_Task to complete_.
Could you retype only the lines from the one containing "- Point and" through the final line of the entries, both included, skipping any images?

_Records for the task_.
-- Opening Marker --

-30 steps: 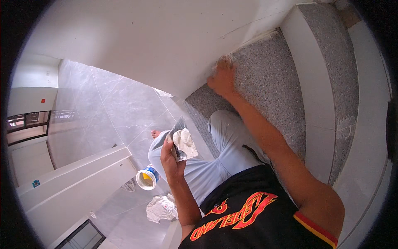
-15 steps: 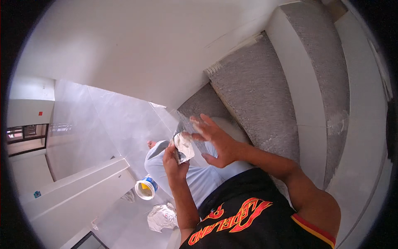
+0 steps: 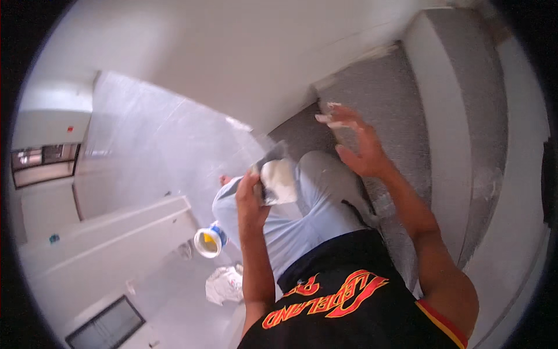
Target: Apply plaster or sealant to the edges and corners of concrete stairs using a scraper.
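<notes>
At your far left is a dark-framed window [image 3: 45, 161], with a small blue patch [image 3: 54, 238] lower down on a pale ledge [image 3: 125, 225] and a red patch [image 3: 70, 129] on the wall just above the window. Toward the bottom edge you have a dark-framed panel [image 3: 106, 323], tilted in this view, and above it spreads the shiny grey floor [image 3: 157, 131]. On that floor stands a white and blue bucket [image 3: 200, 246] with something yellow [image 3: 209, 238] inside, and near it lies a crumpled white cloth [image 3: 222, 286]. Your bare foot [image 3: 224, 180] shows just past your knee. Your left hand [image 3: 250, 203] is clamped on the near edge of a flat grey plate [image 3: 272, 155], held over your pale blue trousers [image 3: 273, 235]; a thick lump of white paste [image 3: 279, 181] sits on it. Your black shirt [image 3: 343, 326] fills the bottom. Your right hand [image 3: 367, 146] hangs in the air well apart from the plate, thumb and fingers spread apart and curved, white smears on the fingertips [image 3: 321, 118]. Beyond it are the speckled grey steps [image 3: 383, 87] with pale risers [image 3: 446, 93], slightly blurred, running beside the white wall [image 3: 232, 52].
</notes>
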`<state>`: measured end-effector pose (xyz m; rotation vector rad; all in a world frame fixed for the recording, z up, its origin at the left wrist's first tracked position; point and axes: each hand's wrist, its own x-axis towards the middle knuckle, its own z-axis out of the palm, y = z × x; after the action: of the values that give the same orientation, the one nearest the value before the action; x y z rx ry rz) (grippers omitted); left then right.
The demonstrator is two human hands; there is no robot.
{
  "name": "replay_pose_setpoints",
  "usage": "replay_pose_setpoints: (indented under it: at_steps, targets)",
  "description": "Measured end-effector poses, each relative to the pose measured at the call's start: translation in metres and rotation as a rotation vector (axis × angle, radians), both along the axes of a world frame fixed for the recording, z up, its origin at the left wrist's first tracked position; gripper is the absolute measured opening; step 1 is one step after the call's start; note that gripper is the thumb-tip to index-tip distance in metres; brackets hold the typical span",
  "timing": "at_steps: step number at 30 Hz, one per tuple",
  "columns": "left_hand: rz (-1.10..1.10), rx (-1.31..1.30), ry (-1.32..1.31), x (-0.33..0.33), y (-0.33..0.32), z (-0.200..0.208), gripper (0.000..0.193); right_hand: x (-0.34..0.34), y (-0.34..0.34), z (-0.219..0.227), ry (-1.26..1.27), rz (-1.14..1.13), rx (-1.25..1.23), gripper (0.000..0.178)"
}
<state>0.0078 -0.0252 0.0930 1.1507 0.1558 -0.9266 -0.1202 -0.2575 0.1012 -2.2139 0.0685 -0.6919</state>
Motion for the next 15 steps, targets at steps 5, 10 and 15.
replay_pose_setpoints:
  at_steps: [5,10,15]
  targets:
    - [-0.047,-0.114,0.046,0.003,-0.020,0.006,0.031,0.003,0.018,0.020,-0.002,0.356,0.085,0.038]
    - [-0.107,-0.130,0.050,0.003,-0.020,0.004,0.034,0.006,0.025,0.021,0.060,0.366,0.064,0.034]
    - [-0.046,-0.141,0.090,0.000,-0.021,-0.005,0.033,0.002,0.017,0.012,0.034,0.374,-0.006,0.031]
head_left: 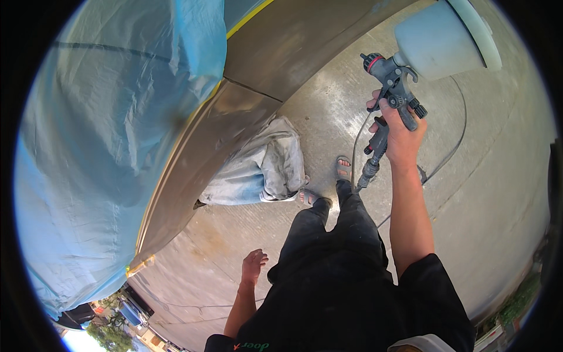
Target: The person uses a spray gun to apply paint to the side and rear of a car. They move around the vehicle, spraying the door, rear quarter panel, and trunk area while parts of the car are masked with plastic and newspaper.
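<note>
My right hand [403, 136] is wrapped round the handle of a dark grey spray gun [400, 88]. A large whitish paint cup [440, 41] is fixed to the gun, tilted toward the upper right. The gun's nozzle points left, toward the brownish car body panel [258, 53], with a gap between them. Below the grip, a fitting joins the gun to a thin air hose [454, 151] that loops over the floor. My left hand [254, 265] hangs low at my side, fingers loosely curled and holding nothing visible.
Light blue plastic sheeting [99, 146], edged with yellow tape [246, 20], covers the upper car body at left. A grey, stained cloth cover [258, 167] drapes low against the panel, near my sandalled feet. Concrete floor [481, 193] extends to the right, with the hose across it.
</note>
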Demonstrator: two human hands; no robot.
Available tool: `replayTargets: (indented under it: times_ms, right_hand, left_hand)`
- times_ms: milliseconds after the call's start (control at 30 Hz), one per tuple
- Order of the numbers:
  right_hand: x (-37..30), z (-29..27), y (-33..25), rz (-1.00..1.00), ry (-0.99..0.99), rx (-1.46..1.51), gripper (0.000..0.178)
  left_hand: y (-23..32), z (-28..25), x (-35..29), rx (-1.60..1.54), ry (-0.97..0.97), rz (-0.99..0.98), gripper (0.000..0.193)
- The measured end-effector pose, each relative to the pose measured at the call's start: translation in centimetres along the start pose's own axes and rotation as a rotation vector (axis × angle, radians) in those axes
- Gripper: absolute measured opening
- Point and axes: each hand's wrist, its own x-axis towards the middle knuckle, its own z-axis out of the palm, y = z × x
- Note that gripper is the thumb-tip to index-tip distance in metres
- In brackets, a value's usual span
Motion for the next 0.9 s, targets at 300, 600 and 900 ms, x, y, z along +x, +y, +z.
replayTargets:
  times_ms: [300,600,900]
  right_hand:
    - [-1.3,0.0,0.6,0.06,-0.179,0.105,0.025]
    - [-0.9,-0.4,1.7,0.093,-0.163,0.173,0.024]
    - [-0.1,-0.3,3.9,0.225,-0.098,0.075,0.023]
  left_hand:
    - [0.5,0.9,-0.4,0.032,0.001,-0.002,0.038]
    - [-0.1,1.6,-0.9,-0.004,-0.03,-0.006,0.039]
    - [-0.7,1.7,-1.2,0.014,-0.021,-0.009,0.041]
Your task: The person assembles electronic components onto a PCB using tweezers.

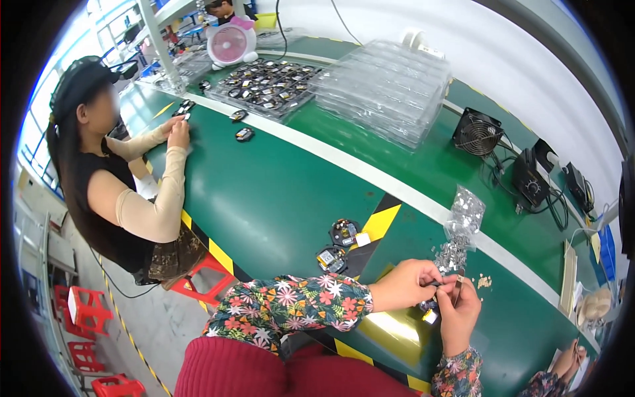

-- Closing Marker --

_Solution to the exercise_.
- Point and axes: each hand's wrist, its own x-axis towards the middle knuckle, its own z-axis out of the palm, y = z × x
- Note that gripper is the thumb-tip to index-tip distance in metres
- In brackets, a value's usual span
Motion for the next 0.9 s, targets at 300, 600 and 900 ms, x, y, z along +x, +y, +z.
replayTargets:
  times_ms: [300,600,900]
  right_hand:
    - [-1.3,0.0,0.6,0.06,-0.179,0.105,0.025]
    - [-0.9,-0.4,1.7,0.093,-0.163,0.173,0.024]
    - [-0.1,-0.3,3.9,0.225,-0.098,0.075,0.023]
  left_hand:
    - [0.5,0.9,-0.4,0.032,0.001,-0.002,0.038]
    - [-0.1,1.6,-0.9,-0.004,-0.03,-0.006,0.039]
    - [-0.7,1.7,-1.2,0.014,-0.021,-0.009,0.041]
Your task: The person assembles electronic components onto a PCB using tweezers.

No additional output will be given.